▶ **TASK DESCRIPTION**
Please print, exactly, only the lines in the entries below from the line that has "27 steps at" through the line that has "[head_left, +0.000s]". Pictures don't go in.

▶ **DATA FOR PROCESSING**
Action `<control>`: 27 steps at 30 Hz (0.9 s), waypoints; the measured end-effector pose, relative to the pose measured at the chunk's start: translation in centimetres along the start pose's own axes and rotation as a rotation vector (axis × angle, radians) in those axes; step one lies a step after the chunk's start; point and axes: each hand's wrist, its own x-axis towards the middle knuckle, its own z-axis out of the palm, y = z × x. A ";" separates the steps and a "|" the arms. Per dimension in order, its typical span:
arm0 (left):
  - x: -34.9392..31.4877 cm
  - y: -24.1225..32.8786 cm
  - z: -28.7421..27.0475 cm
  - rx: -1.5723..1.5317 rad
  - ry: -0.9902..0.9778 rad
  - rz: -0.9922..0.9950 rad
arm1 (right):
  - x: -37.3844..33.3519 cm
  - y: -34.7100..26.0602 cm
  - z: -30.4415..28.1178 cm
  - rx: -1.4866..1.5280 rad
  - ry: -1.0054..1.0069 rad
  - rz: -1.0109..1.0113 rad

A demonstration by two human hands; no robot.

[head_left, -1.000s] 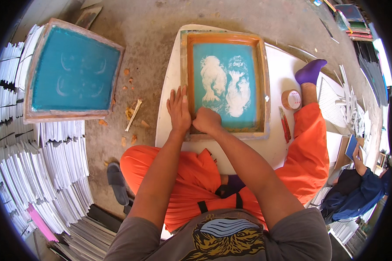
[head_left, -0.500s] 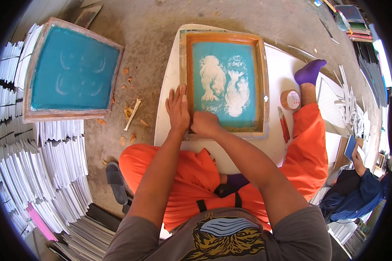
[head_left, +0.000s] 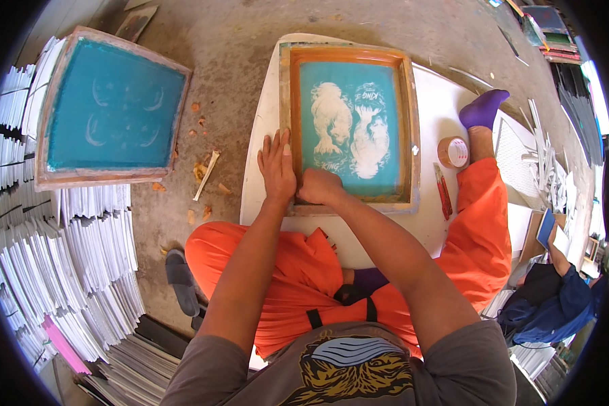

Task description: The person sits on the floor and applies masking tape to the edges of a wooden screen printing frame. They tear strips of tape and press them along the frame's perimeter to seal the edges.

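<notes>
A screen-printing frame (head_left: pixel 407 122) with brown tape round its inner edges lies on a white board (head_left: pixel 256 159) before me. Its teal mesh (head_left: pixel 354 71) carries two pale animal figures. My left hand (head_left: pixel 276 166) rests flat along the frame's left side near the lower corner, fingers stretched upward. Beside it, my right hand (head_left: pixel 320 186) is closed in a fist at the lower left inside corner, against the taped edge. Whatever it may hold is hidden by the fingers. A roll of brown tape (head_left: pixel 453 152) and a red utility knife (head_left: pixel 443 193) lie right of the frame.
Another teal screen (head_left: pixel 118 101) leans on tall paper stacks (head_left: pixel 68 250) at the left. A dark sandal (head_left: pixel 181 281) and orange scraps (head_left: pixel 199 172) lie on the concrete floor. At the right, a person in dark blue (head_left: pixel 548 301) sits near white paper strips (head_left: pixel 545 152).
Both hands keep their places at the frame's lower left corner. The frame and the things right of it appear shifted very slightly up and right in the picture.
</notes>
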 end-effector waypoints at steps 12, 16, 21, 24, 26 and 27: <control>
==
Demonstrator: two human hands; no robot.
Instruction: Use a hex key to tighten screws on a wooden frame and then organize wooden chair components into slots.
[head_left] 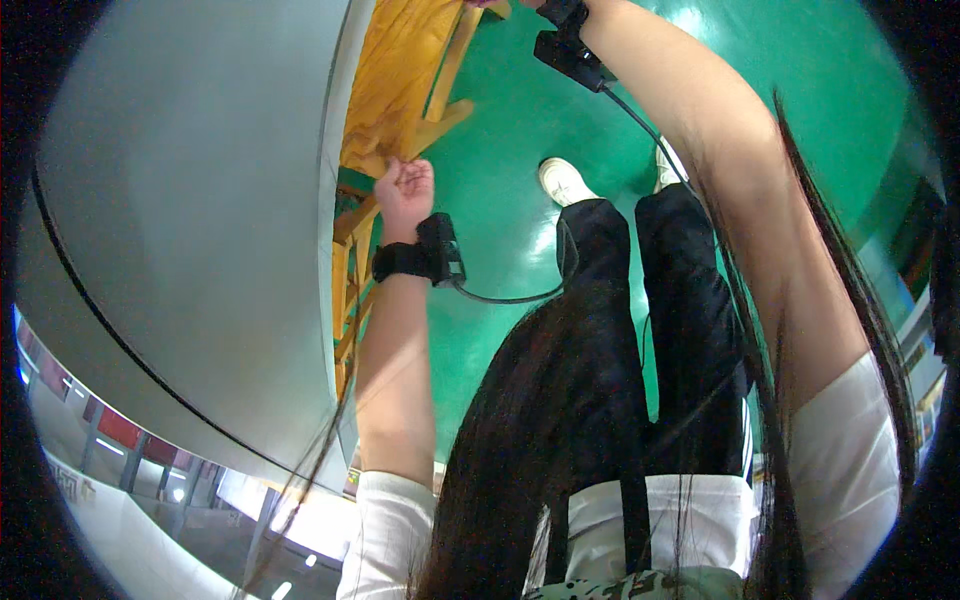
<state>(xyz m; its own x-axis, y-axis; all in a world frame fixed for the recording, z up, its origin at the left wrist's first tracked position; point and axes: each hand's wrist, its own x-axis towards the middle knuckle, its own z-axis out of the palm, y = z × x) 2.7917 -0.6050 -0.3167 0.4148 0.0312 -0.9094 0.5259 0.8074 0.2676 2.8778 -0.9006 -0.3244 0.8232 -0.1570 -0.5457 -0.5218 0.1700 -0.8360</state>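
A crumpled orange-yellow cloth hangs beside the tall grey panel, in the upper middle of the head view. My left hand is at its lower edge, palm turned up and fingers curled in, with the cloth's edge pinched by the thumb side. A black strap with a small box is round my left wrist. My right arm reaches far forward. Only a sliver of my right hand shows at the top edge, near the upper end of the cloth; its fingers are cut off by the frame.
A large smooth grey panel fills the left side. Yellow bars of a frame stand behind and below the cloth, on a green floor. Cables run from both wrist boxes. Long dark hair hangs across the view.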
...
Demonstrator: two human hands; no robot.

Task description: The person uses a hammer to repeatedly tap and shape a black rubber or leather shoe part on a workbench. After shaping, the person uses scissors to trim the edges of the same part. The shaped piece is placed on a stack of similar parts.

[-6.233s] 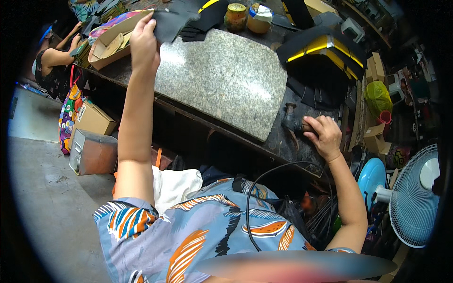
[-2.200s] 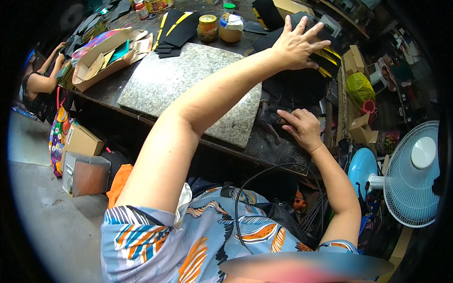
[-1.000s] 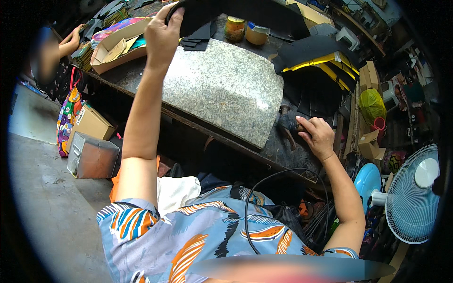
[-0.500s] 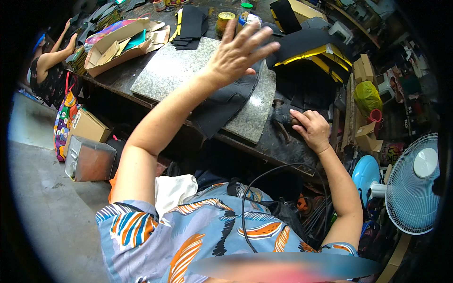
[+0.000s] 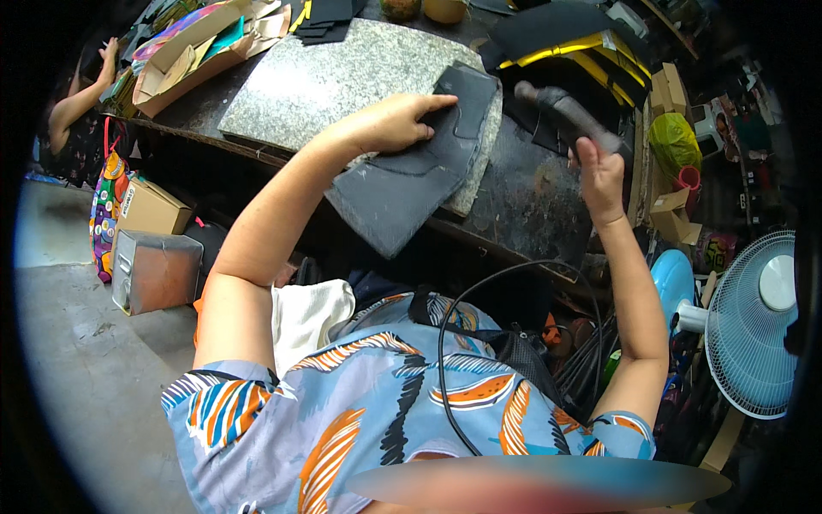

▶ **OUTPUT OF THE TASK**
Action `<control>`: 27 steps at 30 Hz (0.9 s), waypoints; the measured end-effector pose, relative to the pose measured at the chunk's start: translation in centimetres along the start pose's own axes and rotation as a rotation vector (axis × angle, radians) in those axes; step one lies a step after the chunk's start; point and axes: each hand's wrist, its own x-axis towards the middle knuckle, its own z-axis out of the palm, y = z × x. A ";" separates the steps and a "|" the arms. Per dimension in order, its typical span:
arm0 (left):
  - x: -34.9392..31.4877 cm
  - y: -24.1225..32.8786 cm
  - z: -28.7421..27.0475 cm
  - rx: -1.5723..1.5317 rad
  - ry: -0.9902..0.9778 rad
  - rz: -0.9922..0.9950 rad
arm1 (right):
  - x: -37.3844..33.3519 cm
  - y: -34.7100..26.0602 cm
  - z: -30.4415..28.1178 cm
  - rx: -1.4866..1.5280 rad
  - ry: -1.0054..1.0069 rad
  - rz: -1.0109..1.0113 rad

A demonstration by two human hands; no robot.

[head_left, -1.000s] 
[head_left, -0.500s] 
[head_left, +0.000s] 

This answer is now complete.